- How to complete this task -
Copy out the data in full, keeping each line exactly as it reads.

- - -

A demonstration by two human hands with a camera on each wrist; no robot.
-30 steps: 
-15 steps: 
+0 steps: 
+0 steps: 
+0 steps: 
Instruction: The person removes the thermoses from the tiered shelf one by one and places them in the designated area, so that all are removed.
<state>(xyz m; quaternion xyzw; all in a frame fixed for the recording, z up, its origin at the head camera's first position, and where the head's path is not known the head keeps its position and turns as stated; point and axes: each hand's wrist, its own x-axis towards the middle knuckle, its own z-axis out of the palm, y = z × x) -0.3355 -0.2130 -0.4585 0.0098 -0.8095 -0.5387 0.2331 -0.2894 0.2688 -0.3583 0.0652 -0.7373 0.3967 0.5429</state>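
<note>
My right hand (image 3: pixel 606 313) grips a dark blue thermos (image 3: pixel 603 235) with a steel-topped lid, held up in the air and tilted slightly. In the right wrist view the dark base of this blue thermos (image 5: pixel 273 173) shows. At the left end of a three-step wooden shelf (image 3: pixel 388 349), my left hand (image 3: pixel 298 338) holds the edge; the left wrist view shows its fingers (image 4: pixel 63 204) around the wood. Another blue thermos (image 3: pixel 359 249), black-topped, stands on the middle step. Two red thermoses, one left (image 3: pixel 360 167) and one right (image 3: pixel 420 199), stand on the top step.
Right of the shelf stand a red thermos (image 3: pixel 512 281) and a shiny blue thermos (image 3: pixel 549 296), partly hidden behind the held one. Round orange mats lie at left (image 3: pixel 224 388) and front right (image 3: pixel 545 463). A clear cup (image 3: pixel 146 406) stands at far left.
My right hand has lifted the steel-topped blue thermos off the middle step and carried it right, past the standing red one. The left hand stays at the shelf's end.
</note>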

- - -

- Solution to this task -
A demonstration by two human hands with a camera on each wrist; no robot.
-30 steps: 
-15 steps: 
+0 steps: 
+0 steps: 
+0 steps: 
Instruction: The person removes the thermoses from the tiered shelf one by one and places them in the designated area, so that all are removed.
<state>(xyz m; quaternion xyzw; all in a frame fixed for the recording, z up, its origin at the head camera's first position, and where the head's path is not known the head keeps its position and turns as stated; point and axes: each hand's wrist, its own x-axis towards the middle knuckle, its own z-axis out of the palm, y = z × x) -0.3355 -0.2130 -0.4585 0.0098 -0.8095 -0.5387 0.2331 -0.2894 0.2688 -0.3583 0.0652 -0.7373 0.3967 0.5429</state>
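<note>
My right hand (image 3: pixel 606 313) grips a dark blue thermos (image 3: pixel 603 235) with a steel-topped lid, held up in the air and tilted slightly. In the right wrist view the dark base of this blue thermos (image 5: pixel 273 173) shows. At the left end of a three-step wooden shelf (image 3: pixel 388 349), my left hand (image 3: pixel 298 338) holds the edge; the left wrist view shows its fingers (image 4: pixel 63 204) around the wood. Another blue thermos (image 3: pixel 359 249), black-topped, stands on the middle step. Two red thermoses, one left (image 3: pixel 360 167) and one right (image 3: pixel 420 199), stand on the top step.
Right of the shelf stand a red thermos (image 3: pixel 512 281) and a shiny blue thermos (image 3: pixel 549 296), partly hidden behind the held one. Round orange mats lie at left (image 3: pixel 224 388) and front right (image 3: pixel 545 463). A clear cup (image 3: pixel 146 406) stands at far left.
My right hand has lifted the steel-topped blue thermos off the middle step and carried it right, past the standing red one. The left hand stays at the shelf's end.
</note>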

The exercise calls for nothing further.